With the fall of expert systems in the late 1980’s, pessimism in AI ran rampant.

The state of AI research receeded back into what’s dubbed the "AI Winter," a period from 1974 to 1993 where pessimism in research lead to pessimism in the press, ultimately ending in slashed funding and collapses in the industry, for which expert systems were for but a brief respite.

So what happened?

Problems with Expert Systems

If you tune into AI discussions today, one of the problems you’ll find to be rampant is that of interpretability. Neural networks — the currently most hyped AI architecture — are a black box. It’s a feat to behold to explain how they arrive at their results[1], and some of the recent, most impressive papers in AI are those that find new methods to do so.

That’s not a problem with expert systems. Expert systems are a white box: they’re completely transparent.
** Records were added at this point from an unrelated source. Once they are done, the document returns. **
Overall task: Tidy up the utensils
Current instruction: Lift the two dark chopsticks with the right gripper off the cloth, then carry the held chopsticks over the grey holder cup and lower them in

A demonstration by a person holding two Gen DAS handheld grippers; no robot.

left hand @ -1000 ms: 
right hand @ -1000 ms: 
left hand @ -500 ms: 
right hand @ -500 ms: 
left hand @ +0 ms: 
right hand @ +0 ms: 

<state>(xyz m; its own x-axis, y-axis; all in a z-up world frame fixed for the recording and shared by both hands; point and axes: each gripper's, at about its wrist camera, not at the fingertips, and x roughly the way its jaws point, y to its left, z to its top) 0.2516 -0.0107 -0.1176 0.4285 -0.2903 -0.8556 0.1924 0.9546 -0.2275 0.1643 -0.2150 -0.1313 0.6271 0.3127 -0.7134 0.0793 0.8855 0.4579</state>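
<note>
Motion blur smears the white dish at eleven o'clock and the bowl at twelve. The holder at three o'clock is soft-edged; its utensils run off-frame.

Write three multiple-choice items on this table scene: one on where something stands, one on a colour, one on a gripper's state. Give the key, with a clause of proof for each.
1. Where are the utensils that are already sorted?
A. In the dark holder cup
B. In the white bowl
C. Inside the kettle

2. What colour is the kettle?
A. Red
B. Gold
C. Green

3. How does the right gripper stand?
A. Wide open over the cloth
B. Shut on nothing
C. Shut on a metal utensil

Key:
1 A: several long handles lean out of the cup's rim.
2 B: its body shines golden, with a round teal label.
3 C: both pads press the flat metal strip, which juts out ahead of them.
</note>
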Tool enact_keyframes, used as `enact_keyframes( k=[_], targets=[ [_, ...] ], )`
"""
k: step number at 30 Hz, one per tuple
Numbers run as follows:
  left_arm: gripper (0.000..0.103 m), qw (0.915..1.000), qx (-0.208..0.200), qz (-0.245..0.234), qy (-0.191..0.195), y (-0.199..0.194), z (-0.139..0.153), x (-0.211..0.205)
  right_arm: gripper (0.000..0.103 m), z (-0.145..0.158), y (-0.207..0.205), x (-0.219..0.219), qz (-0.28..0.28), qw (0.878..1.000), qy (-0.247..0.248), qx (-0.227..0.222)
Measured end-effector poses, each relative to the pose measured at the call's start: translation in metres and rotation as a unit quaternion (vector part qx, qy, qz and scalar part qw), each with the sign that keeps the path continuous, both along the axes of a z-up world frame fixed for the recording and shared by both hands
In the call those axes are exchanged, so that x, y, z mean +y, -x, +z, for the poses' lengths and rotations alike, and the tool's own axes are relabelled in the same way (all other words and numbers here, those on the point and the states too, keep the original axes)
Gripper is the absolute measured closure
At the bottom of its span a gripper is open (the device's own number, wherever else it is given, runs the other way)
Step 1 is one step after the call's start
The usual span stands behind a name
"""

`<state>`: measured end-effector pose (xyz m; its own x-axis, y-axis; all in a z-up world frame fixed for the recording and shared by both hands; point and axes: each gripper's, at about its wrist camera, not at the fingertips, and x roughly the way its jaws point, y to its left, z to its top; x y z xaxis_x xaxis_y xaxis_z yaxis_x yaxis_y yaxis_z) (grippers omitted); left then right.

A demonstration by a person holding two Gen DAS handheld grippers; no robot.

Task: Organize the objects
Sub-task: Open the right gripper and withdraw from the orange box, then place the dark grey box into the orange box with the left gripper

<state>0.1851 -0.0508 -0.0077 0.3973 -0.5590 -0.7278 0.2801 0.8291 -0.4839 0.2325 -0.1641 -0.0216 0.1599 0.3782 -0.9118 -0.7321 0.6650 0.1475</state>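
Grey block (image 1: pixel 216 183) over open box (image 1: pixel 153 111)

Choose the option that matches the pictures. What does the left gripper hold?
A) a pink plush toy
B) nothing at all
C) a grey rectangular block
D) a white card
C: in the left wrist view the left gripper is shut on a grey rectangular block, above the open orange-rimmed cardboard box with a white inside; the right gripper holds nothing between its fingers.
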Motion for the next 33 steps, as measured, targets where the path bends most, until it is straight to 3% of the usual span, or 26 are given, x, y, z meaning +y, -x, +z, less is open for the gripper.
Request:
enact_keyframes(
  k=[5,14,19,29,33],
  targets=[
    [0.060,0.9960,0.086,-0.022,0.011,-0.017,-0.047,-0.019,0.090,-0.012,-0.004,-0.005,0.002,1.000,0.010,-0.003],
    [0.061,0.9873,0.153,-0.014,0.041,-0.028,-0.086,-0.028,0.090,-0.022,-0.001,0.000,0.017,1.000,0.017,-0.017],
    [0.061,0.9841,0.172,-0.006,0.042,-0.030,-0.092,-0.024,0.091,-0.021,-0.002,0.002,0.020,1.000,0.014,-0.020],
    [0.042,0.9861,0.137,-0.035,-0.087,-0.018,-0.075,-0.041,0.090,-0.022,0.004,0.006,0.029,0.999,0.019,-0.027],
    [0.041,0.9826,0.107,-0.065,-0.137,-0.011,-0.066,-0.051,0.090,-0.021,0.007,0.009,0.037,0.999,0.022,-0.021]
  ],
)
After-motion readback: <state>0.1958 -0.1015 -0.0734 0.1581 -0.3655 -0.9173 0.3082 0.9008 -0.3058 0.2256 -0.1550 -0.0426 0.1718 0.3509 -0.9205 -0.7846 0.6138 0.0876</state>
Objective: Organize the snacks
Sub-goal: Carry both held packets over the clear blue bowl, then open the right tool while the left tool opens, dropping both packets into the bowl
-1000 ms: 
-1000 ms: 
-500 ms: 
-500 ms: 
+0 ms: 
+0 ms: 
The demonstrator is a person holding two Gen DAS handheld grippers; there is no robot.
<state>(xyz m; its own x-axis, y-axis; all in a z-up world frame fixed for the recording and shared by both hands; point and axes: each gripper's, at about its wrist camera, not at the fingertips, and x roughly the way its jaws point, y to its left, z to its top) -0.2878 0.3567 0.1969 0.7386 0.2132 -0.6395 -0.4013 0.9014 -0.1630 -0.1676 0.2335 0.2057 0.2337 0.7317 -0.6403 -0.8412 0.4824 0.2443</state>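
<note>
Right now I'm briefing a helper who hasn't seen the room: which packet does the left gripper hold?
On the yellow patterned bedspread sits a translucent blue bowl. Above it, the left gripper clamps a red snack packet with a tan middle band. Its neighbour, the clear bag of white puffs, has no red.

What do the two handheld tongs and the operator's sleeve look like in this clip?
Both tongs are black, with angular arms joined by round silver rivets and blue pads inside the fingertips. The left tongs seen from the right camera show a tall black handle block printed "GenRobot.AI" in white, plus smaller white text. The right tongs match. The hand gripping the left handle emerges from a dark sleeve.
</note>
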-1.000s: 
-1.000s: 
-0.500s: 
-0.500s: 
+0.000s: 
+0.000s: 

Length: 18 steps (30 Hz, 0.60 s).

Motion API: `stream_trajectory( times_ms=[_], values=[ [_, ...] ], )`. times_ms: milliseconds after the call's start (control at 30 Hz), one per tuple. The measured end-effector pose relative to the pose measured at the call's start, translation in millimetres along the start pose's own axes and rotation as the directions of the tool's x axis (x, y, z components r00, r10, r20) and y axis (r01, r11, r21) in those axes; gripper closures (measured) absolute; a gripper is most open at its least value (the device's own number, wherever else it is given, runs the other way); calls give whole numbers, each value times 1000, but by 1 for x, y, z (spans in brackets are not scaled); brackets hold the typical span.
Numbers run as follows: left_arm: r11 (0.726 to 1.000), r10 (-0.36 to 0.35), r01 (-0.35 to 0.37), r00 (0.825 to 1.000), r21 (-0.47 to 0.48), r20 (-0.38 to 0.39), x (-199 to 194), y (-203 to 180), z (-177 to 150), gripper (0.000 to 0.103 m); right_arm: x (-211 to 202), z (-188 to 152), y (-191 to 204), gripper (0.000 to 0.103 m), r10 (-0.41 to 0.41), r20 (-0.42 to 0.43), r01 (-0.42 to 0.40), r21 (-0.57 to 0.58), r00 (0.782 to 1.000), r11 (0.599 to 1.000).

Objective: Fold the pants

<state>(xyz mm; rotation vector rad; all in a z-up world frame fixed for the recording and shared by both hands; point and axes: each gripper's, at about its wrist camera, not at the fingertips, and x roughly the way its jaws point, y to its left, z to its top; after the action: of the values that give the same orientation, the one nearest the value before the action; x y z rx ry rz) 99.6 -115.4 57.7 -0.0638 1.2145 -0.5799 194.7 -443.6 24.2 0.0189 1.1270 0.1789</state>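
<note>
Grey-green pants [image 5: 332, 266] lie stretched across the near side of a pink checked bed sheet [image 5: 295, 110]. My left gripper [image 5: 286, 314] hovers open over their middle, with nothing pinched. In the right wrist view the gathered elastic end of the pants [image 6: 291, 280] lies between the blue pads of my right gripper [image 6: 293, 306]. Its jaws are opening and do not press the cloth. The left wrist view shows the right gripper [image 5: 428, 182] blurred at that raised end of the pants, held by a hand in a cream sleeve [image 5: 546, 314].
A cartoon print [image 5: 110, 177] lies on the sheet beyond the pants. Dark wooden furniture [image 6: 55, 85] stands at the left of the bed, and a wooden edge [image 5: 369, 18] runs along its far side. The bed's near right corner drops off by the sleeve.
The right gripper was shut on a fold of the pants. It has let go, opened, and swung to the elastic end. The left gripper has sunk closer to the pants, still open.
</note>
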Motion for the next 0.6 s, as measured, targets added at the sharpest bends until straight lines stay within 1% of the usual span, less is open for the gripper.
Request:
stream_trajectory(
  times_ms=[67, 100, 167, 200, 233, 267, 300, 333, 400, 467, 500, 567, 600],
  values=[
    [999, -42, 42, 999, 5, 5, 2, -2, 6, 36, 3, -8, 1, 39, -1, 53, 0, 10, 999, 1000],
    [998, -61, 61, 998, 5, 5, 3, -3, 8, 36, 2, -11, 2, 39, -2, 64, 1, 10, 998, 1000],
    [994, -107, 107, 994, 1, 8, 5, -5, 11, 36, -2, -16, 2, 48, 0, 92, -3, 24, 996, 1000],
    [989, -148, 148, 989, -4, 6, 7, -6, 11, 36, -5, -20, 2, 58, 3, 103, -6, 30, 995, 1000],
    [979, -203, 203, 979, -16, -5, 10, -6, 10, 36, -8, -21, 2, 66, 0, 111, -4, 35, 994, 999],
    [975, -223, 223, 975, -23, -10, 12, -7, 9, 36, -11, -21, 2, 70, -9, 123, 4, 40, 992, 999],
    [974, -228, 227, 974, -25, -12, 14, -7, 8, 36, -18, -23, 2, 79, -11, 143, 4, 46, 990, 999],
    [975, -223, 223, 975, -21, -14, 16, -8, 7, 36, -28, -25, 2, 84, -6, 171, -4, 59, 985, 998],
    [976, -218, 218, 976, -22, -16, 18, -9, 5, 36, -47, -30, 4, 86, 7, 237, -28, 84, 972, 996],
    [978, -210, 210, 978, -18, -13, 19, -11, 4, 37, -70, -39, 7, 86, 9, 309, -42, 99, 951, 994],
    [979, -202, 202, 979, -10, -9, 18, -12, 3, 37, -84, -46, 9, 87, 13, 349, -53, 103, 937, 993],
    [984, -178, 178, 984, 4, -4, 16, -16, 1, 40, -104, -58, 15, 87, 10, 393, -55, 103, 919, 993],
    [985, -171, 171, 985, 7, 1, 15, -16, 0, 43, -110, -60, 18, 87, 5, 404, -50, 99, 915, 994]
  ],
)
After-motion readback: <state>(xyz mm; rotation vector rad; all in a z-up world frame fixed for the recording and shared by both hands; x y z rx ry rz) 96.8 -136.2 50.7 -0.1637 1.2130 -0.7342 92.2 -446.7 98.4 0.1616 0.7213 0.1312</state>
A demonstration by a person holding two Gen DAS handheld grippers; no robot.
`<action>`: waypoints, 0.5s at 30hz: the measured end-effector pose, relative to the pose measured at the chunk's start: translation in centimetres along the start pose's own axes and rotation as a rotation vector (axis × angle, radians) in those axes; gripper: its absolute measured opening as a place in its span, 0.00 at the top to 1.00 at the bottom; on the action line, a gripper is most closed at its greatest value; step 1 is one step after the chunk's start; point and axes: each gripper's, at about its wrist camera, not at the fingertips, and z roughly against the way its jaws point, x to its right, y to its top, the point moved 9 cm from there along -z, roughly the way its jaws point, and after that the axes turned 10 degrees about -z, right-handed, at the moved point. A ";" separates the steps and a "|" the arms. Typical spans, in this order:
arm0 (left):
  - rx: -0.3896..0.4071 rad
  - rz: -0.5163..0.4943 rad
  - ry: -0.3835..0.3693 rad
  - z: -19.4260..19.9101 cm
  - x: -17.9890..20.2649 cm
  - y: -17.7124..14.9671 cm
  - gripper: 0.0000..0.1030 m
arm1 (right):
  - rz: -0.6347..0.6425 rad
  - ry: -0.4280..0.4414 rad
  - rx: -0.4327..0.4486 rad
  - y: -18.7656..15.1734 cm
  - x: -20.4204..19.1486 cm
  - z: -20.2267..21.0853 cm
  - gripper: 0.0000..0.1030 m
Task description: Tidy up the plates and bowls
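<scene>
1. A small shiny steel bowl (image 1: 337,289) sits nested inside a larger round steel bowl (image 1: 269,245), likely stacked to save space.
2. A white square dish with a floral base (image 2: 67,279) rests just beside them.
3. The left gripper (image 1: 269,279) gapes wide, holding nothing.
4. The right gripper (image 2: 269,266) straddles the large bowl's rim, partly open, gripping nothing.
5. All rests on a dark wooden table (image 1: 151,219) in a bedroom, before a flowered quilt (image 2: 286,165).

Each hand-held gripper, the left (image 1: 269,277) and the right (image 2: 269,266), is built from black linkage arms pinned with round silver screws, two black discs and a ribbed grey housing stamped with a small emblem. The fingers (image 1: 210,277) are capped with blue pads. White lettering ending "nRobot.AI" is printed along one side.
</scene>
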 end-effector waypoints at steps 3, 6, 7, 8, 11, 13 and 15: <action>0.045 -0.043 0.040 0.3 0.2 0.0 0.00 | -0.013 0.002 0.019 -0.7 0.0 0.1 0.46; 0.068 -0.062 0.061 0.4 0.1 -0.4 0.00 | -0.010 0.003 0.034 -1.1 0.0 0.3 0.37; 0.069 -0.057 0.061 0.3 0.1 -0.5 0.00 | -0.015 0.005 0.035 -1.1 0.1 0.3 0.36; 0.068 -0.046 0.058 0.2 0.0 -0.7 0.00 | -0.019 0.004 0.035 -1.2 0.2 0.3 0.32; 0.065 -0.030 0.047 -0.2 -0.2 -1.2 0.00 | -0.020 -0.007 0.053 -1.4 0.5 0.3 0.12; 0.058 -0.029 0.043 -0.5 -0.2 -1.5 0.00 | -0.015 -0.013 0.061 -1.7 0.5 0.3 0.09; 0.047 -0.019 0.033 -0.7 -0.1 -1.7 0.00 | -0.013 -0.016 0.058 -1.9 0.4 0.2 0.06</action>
Every single rule in an expert system was specified by an expert — a human — that knew what they were doing.

That expert systems are a white box is definitely a pro.

But it’s also its greatest weakness.

That expert systems are a white box means that every single rule in it must be specified by someone else.

What does that mean for problems like computer vision? What kind of rules can tell you if you’re looking at a lemon or a tractor-trailer?

What does that mean for problems like language processing? What kind of rules do you need to explain that "the spirit is willing, but the flesh is weak" shouldn’t be translated into "the vodka is good, but the meat is rotten"?

And just because a system is transparent doesn’t mean that it’s easily-understood. Source code is entirely transparent, with absolutely-defined behaviours — and yet, software bugs are a fact of life.

Maintaining the system and fixing bugs is at least as difficult as debugging software, and every time it needs an update, more rules will be added and more bugs introduced. By the early ninetys, the R1 proved too expensive to maintain, as unusual inputs resulted in grotesque outputs.

Refining an expert system is simply the process of adding more rules. The higher-refined an expert system, the higher the proliferation of rules, the lower the maintability, and the higher the cost of supporting it.

The fundamental problem with expert systems is its nature as a white box: every part of it is designed and implemented by a human. Expert systems may provide short-term gains, but as maintenance times lengthen, so does the cost.

The whole reason why expert systems were built was because human labour is vastly more expensive than computation. And yet, building an expert system requires extensive human maintenance. Expert systems are self-defeating.

A Program that Learns to Play Checkers

Since the beginning of code compilation, one little experiment was trucking along, gliding under the radar of the general public.

In the late 1940’s, IBM engineer Arthur Samuel an interesting side project: writing a program that learns to play checkers. Samuel often tested his program on IBM 701 computers that were still on the production line.

After a while, it turned out that his program was able to do something remarkable: it could beat all but the best checkers players in the world without fail, something that an expert system could never achieve[2].

What’s interesting here is his approach. An expert system for playing checkers would be a program that plays checkers. But Samuel wrote a program that learns to play checkers.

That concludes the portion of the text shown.